Um deleite nada meloso e muito verdadeiro para a época do Natal e para todos os demais dias do ano.
Calvin Clifford Baxter (Jack Lemmon, de “Quanto Mais Quente Melhor”) é um funcionário da Consolidated Life, uma das maiores seguradoras dos EUA, segundo ele mesmo narra. Do 19º andar, na mesa 861, ele é o único a ficar uma ou duas horas a mais. Porém, engana-se quem pensa que o tempo extra no escritório é fruto de uma profunda dedicação ao trabalho. É que seu apartamento serve como motel para que seus superiores possam se encontrar com as respectivas amantes, deixando Baxter de fora de sua própria residência. Está formada a base para “Se Meu Apartamento Falasse”, comédia agridoce e repleta de crítica social de Billy Wilder (“Crepúsculo dos Deuses”).
A localização do apartamento de Baxter é privilegiada. Ele fica próximo ao Central Park em Nova York, no bairro Upper West Side. Tem até um bom tamanho para servir de moradia a solteiros, e é abastecido com bebidas e aperitivos para os casais adúlteros. Inicialmente, o público não sabe como um simples funcionário da Consolidated Life se meteu nessa situação. Mas tudo indica que a rotina se repete com alguma frequência e interessa a todos os envolvidos. Para o quarteto de gerentes da seguradora, o apartamento é um fuga de suas vidas ao lado das esposas. E para Baxter, é o seu atalho para uma promoção.
A história se complica ainda mais quando o diretor de recursos humanos, Jeff D. Sheldrake (Fred MacMurray, de “Pacto de Sangue”) descobre o esquema e decide tirar proveito com a sua própria acompanhante. E, em meio a toda essa infidelidade, Baxter demonstra nutrir sentimentos pela ascensorista Fran Kubelik (Shirley MacLaine, de “Laços de Ternura”), que chama a atenção de todos pela sua simpatia e beleza.
O cineasta Billy Wilder também assina o roteiro ao lado de I.A.L. Diamond (“Quanto Mais Quente Melhor”), e é exatamente nos diálogos que a história se ancora. O que começa como uma comédia ácida e com crítica social, passa a ser um drama e se desenvolve para um terceiro gênero no ato final – que estragaria a experiência expor -, mas sem nunca deixar de lado o humor como seu pilar. A dupla de roteiristas consegue extrair graça de praticamente tudo. Há o filme na televisão que jamais começa, sendo frequentemente interrompido por propagandas (em uma quase premonição do que futuro reservaria), e a divertidíssima incredulidade de que Baxter, um perfeito exemplo do homem comum, seria capaz de ter encontros amoroso todas as noites com diferentes mulheres.

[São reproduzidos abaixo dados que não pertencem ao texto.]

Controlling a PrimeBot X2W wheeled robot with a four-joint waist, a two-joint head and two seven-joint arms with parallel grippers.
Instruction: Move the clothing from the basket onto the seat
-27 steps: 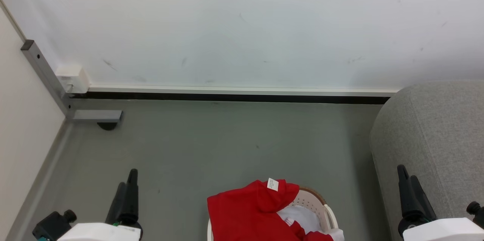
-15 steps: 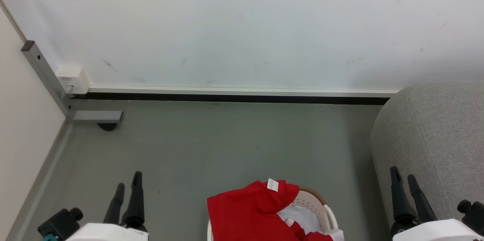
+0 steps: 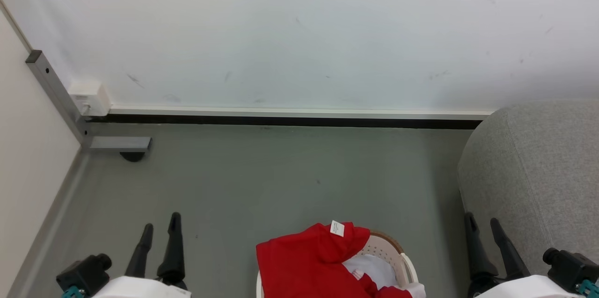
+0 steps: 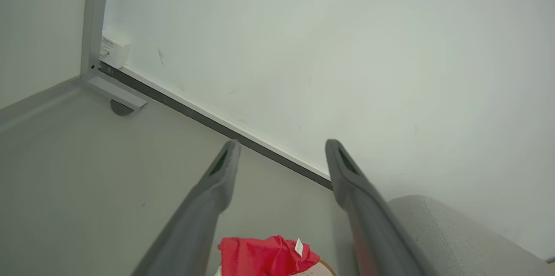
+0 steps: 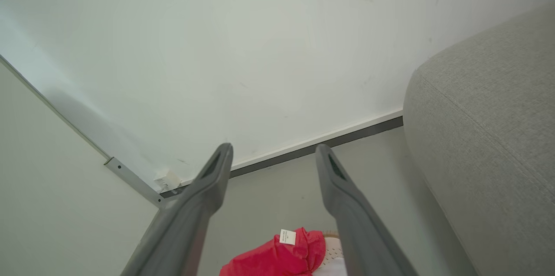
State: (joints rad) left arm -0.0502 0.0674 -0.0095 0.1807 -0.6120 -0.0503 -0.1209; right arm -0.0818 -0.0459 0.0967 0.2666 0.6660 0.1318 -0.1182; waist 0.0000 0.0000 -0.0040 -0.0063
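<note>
Hovering spread and empty: left claw (image 3: pixel 161 223), right claw (image 3: pixel 482 219). Red shirt (image 3: pixel 304 260) heaped in basket (image 3: pixel 398 253) on floor (image 3: pixel 281 171) (near sofa (image 3: pixel 538 171)). Task not begun; grab, lift, placing remain.

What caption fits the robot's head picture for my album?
Red shirt in a white basket, grey sofa beside it, left gripper and right gripper open.

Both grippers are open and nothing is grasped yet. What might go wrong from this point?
1. The red shirt hangs over the rim of the basket; a sideways pull may drag or tip it.
2. White fabric lies beside the shirt inside and might get pinched along.
3. The right gripper appears close to the sofa and may brush it when swinging in.
</note>
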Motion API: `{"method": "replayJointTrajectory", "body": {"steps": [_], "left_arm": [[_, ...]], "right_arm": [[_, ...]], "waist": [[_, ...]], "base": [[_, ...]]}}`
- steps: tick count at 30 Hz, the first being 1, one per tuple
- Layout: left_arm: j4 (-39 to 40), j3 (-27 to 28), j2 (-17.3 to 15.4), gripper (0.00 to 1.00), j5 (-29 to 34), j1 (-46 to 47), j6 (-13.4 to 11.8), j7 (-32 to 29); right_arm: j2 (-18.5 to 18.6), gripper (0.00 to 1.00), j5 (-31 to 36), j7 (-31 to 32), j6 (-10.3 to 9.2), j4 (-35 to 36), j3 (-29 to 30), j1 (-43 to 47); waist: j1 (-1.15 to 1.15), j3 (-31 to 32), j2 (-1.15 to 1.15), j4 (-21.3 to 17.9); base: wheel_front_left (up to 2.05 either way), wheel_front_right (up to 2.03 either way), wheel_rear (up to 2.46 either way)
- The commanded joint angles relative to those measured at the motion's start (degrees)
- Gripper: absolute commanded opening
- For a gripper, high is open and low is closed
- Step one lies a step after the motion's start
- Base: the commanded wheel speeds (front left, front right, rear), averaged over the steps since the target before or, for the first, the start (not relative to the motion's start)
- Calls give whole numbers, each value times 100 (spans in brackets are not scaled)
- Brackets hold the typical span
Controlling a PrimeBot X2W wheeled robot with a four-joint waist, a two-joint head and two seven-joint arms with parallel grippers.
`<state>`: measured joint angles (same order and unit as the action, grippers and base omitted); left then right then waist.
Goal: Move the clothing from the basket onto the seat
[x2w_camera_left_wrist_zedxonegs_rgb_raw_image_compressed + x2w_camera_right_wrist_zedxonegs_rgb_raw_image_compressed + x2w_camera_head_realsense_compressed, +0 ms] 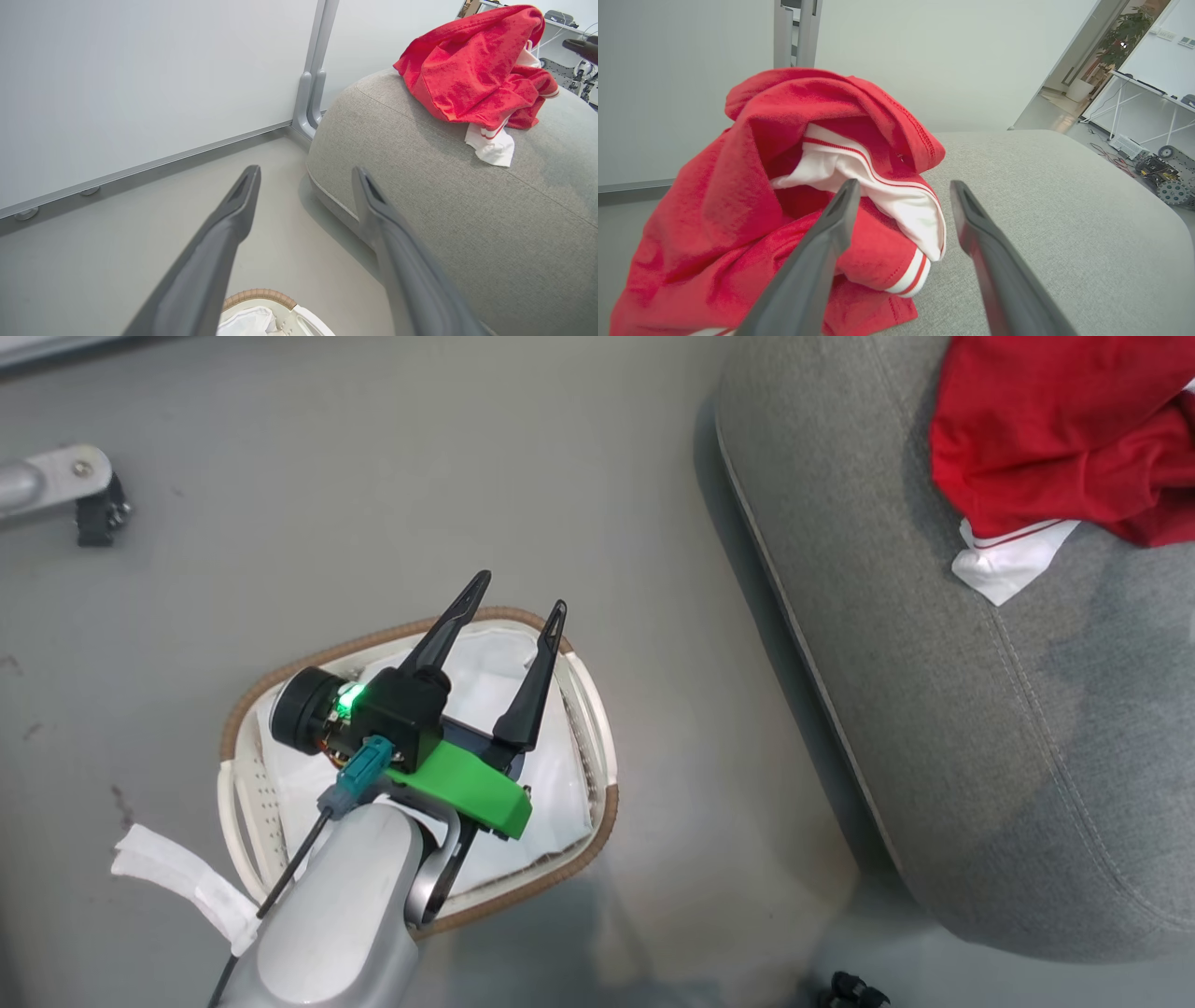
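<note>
Lying in a bunched-up heap, the clothing (467,79) is on top of the seat (467,233). It is bright red. A white cuff with thin red stripes hangs out of the heap on the side that faces the floor (373,476). In the head view the heap sits at the far right end of the big grey seat.

The basket (238,709) stands on the floor near the seat, with a strip of bare floor between them. Its brown rim runs round the top. Inside it a white liner (560,775) can be seen.

The left gripper (521,592) hangs over the basket. Its two dark fingers are spread wide and it is empty. The fingers point toward the far rim of the basket.

The right gripper (904,184) is down by the clothing on the seat. Its fingers are spread apart too, and they are not pinching the cloth. In the right wrist view one finger crosses in front of the red cloth, and the white cuff shows in the gap. Whether that finger touches the cloth cannot be told.

A white strip (177,887) lies on the floor just beside the basket.
</note>
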<state>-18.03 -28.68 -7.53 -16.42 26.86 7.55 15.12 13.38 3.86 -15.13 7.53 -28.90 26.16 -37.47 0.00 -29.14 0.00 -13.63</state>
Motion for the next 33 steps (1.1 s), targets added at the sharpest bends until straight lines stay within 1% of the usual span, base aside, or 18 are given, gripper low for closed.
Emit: {"method": "replayJointTrajectory", "body": {"steps": [1,9,14,21,27,31,33], "left_arm": [[11,62,48,100,-32,-122,-12,4],[-9,545,285,100,-175,-535,-12,4],[-46,927,386,100,-188,-862,-12,4],[8,1626,433,100,-148,-1331,-12,4],[91,2264,457,100,-113,-1756,-12,4],[-8,2367,463,100,-65,-2004,-12,4],[-49,2389,457,100,-167,-2095,-12,4]], "right_arm": [[76,100,-9,-2,-8,-7,-53,95],[237,100,-83,-2,-7,-100,-650,92],[218,100,-213,-2,-8,-210,-1086,173],[-59,100,-432,-2,-8,-233,-1677,436],[-516,100,-626,-2,-8,-72,-1930,910],[-755,100,-626,-2,-7,59,-2006,1366],[-851,100,-601,-2,-7,147,-2022,1602]], "waist": [[0,451,0,206],[0,1254,0,667],[0,1697,0,1032],[0,2107,0,1413],[0,2362,0,1660],[0,2538,0,1810],[0,2612,0,1860]], "base": [[0,0,0],[0,0,0],[0,0,0],[0,0,0],[0,0,0],[0,0,0],[0,0,0]]}}
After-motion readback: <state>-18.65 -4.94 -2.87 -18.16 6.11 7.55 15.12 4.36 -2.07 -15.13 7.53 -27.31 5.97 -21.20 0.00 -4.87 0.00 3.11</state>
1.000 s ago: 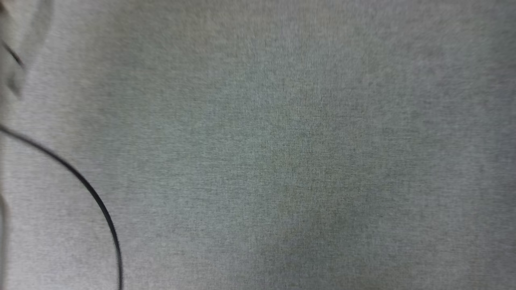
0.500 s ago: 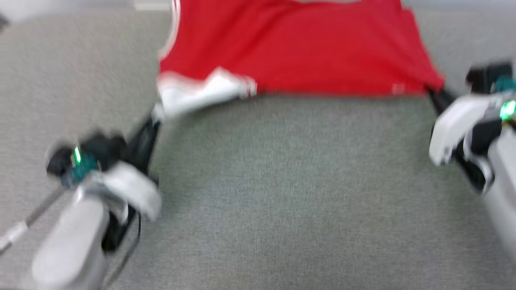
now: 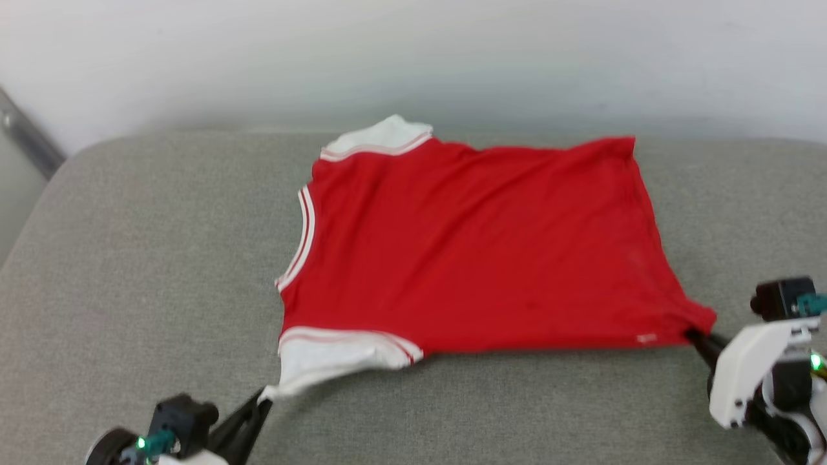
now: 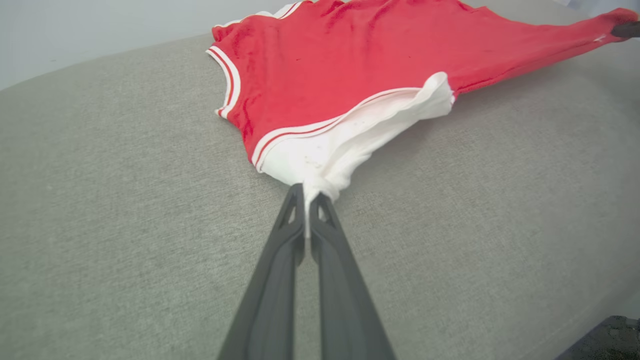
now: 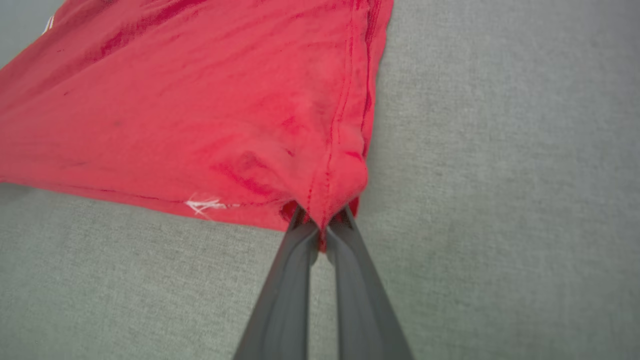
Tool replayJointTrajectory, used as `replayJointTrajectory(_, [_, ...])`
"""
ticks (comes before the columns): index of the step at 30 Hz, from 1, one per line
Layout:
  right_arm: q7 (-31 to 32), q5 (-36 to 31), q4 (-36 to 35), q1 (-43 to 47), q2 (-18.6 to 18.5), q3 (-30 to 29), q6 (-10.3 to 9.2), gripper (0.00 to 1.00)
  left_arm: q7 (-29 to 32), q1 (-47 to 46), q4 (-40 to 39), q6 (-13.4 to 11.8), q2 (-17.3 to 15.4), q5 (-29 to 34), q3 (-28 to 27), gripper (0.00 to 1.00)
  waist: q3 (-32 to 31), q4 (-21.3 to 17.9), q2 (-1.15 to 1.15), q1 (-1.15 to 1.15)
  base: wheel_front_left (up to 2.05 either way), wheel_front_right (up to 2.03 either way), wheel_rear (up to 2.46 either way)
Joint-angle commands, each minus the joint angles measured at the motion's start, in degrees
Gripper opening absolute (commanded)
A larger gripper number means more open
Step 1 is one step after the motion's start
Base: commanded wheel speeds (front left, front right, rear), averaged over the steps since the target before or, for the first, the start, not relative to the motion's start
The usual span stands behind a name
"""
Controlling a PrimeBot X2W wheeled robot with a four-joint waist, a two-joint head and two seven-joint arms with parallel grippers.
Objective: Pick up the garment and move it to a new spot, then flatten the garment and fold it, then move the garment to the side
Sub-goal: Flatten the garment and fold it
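Observation:
The garment (image 3: 478,252), a bright red jersey with white striped-trim sleeves, lies spread on the grey cushion (image 3: 129,258), its plain red side up. My left gripper (image 3: 263,402) at the lower left is shut on the tip of the near white sleeve (image 4: 320,155), which is pulled into a point. At the lower right my right gripper (image 3: 690,334) is shut on the near red hem corner (image 5: 330,200). The left wrist view has the left gripper (image 4: 307,192) pinching white cloth. The right wrist view has the right gripper (image 5: 320,225) pinching red cloth.
A pale wall (image 3: 413,58) rises behind the cushion's far edge. A grey metal bar (image 3: 26,135) slants at the far left. Bare cushion lies on both sides of the garment and in front of it.
The head camera has tilted up, from bare cushion to the whole garment and the wall. Both grippers keep hold of their corners.

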State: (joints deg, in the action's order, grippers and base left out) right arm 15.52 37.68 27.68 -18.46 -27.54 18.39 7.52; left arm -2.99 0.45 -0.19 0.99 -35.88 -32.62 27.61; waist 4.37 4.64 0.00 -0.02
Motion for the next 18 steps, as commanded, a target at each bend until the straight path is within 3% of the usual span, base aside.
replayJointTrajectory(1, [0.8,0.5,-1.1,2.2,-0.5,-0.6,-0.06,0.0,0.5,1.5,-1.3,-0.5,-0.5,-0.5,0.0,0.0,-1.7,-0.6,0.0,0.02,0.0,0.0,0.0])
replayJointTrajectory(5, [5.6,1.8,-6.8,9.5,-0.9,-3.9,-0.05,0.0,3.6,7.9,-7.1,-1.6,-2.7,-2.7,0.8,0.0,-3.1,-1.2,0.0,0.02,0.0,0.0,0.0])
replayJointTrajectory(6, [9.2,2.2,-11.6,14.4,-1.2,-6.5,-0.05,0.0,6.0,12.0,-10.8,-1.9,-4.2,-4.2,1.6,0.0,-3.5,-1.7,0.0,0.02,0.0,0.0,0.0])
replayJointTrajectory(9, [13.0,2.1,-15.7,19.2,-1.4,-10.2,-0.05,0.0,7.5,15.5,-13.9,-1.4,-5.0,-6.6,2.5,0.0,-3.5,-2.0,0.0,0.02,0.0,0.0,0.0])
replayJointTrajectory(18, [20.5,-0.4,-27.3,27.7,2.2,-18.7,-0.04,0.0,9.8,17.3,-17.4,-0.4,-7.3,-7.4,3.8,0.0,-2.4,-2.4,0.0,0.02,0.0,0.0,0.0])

Parte do poder dessa história reside em mostrar muito sem, necessariamente, dizer muito. Frases absolutamente banais carregam uma carga de sentimentos e intenções muito maiores do que aparentam, e esse charme é muito difícil de alcançar. Encoberto por humor, Wilder caçoa do corporativismo dos EUA dos anos 1950, que cobra serviço de todos, mas beneficia poucos e com segundas intenções. “Se Meu Apartamento Falasse” é um filme que consegue fugir da dicotomia dos mocinhos e vilões. Todos os personagens carregam falhas de caráter bem claras e nem por isso deixam de ser humanos. Muito pelo contrário, a complexidade deles e de suas várias facetas tornam a trama muito mais crível.
Apesar de não ser uma história de Natal propriamente dita, é durante esta época do ano que ocorrem as principais revelações do filme. A seriedade do 19º andar dá lugar a uma grande festa com bebidas, que tira a inibição do cotidiano e revela um pouco mais de quem aquelas pessoas do escritório de seguros realmente são. É em frente a uma árvore decorada com pisca-piscas que os ânimos se afloram, e são os presentes natalinos que evidenciam a visão que os personagens têm de seus colegas, subalternos e amantes.
Se há uma coisa em comum entre os grandes cineastas, certamente é serem grandes fãs de cinema. O próprio Billy Wilder mesmo é um ótimo exemplo disso. O diretor tinha uma placa em sua mesa com as palavras “como Lubitsch faria isso?”, em referência ao diretor do clássico “Ladrão de Alcova”, Ernst Lubitsch. E em “Se Meu Apartamento Falasse”, ele usa o conceito de outro filme, “Desencanto”, de David Lean, para mostrar um novo ponto de vista que nenhuma obra havia abordado. Wilder criou, com este seu clássico de 1960, uma obra que fala também sobre as comemorações de fim de ano, e que ressoa todos os outros dias.